Lemmas about booleans

These are the lemmas about booleans which were present in core Lean 3. See also the file Mathlib.Data.Bool.Basic which contains lemmas about booleans from mathlib 3.

@[simp]

theorem Bool.cond_true {α : Type u} {a : α} {b : α} : (bif true then a else b) = a

@[simp]

theorem Bool.cond_false {α : Type u} {a : α} {b : α} : (bif false then a else b) = b

@[simp]

theorem Bool.cond_self {α : Type u} (b : Bool) (a : α) : (bif b then a else a) = a

@[simp]

theorem Bool.xor_self (b : Bool) : xor b b = false

@[simp]

theorem Bool.xor_true (b : Bool) : xor b true = !b

theorem Bool.xor_false (b : Bool) : xor b false = b

@[simp]

theorem Bool.true_xor (b : Bool) : xor true b = !b

theorem Bool.false_xor (b : Bool) : xor false b = b

theorem Bool.true_eq_false_eq_False : ¬true = false

theorem Bool.false_eq_true_eq_False : ¬false = true

theorem Bool.eq_false_eq_not_eq_true (b : Bool) : (¬b = true) = (b = false)

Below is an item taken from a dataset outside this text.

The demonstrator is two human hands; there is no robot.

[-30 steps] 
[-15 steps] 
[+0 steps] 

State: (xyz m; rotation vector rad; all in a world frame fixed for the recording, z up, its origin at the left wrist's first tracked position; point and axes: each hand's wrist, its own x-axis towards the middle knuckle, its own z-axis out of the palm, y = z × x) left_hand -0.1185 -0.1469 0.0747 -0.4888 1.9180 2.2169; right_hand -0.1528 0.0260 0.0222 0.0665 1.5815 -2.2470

theorem Bool.eq_true_eq_not_eq_false (b : Bool) : (¬b = false) = (b = true)

theorem Bool.eq_false_of_not_eq_true {b : Bool} : ¬b = true → b = false

theorem Bool.eq_true_of_not_eq_false {b : Bool} : ¬b = false → b = true

theorem Bool.and_eq_true_eq_eq_true_and_eq_true (a : Bool) (b : Bool) : ((a && b) = true) = (a = true ∧ b = true)

theorem Bool.or_eq_true_eq_eq_true_or_eq_true (a : Bool) (b : Bool) : ((a || b) = true) = (a = true ∨ b = true)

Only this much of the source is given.